Assignment
Find every line below with the string "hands" and pick it out.
:::
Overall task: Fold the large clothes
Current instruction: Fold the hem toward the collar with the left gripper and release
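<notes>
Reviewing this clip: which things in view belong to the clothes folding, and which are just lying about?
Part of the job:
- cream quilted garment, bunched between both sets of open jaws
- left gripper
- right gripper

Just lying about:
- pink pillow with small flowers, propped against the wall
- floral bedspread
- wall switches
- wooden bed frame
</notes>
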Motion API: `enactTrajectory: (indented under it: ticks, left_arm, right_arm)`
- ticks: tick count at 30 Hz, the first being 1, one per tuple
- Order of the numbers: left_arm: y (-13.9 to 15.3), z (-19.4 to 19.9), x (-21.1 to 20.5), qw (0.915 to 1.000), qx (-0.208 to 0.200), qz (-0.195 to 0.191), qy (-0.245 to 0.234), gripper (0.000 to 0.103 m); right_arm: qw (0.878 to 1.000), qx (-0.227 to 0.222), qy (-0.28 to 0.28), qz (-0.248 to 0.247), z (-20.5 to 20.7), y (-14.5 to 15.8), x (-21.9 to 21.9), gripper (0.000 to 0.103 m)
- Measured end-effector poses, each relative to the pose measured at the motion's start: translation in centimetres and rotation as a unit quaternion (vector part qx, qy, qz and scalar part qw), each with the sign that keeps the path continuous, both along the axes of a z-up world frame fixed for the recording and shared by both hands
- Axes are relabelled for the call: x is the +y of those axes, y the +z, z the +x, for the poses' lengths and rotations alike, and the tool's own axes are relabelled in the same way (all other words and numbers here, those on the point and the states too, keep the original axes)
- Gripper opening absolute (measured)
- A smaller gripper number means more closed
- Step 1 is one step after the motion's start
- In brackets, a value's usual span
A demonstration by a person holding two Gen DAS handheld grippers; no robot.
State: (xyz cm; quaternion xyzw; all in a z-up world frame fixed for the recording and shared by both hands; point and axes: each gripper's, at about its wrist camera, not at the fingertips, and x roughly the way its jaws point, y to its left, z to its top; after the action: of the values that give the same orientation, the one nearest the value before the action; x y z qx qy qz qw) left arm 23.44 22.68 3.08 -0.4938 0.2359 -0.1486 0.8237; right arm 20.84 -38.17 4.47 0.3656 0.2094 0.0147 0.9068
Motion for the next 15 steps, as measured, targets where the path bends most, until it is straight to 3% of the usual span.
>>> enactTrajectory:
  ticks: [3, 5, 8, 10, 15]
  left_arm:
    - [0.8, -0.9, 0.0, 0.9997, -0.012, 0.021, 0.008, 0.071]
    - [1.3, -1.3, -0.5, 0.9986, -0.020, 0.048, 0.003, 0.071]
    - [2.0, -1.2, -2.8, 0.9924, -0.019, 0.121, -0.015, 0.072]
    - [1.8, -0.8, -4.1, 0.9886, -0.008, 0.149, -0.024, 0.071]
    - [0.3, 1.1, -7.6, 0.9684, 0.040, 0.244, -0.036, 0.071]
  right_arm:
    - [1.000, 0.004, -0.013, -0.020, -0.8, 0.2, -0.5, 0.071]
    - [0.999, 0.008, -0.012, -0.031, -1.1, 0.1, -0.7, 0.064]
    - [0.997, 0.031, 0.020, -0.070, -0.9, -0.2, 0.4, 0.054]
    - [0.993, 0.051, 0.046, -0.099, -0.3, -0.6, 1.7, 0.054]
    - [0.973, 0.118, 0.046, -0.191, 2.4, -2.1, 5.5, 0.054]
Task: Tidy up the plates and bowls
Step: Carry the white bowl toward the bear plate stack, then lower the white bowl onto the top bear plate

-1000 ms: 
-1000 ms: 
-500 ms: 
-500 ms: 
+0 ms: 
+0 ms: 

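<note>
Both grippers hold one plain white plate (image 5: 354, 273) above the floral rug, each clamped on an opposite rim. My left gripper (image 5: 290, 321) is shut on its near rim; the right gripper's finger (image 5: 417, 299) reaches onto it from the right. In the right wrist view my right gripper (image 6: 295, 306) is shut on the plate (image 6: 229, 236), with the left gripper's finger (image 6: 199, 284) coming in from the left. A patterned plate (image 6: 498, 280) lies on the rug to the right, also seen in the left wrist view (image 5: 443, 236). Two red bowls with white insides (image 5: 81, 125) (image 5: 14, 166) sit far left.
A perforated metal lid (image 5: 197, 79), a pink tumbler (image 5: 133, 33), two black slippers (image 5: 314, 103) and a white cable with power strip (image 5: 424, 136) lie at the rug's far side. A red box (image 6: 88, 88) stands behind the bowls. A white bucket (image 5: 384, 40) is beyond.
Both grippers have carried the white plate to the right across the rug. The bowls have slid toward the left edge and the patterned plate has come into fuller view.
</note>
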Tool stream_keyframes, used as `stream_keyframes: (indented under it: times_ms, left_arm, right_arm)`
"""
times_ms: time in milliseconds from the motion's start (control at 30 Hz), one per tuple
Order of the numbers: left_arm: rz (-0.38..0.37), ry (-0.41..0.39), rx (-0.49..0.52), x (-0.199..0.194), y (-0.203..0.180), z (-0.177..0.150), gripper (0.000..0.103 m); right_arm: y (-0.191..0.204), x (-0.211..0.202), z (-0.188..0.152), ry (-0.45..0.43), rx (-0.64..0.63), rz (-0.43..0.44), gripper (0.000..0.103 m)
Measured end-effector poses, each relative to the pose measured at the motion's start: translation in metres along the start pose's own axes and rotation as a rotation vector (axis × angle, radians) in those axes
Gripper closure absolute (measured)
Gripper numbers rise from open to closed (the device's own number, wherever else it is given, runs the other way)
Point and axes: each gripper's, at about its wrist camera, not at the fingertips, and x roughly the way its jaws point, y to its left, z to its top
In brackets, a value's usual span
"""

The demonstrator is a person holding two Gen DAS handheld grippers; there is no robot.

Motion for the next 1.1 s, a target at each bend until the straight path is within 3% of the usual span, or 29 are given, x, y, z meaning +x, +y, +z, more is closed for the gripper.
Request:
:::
Answer box
- Measured end-effector poses, each relative to the pose measured at the motion's start: translation in centimetres and rotation as a unit quaternion (vector part qx, qy, qz and scalar part qw), each with the sign that keeps the path continuous, both along the axes of a z-up world frame fixed for the recording and shared by both hands
State: (xyz cm; quaternion xyzw; all in a z-up world frame fixed for the recording and shared by both hands; point and axes: each gripper's, at about its wrist camera, not at the fingertips, and x roughly the way its jaws point, y to its left, z to its top; after the action: of the values that give the same orientation, the one nearest the value before the action; x y z qx qy qz qw) left arm 23.44 22.68 3.08 -0.4938 0.2359 -0.1486 0.8237; right arm 20.84 -38.17 4.47 0.3656 0.2094 0.0147 0.9068

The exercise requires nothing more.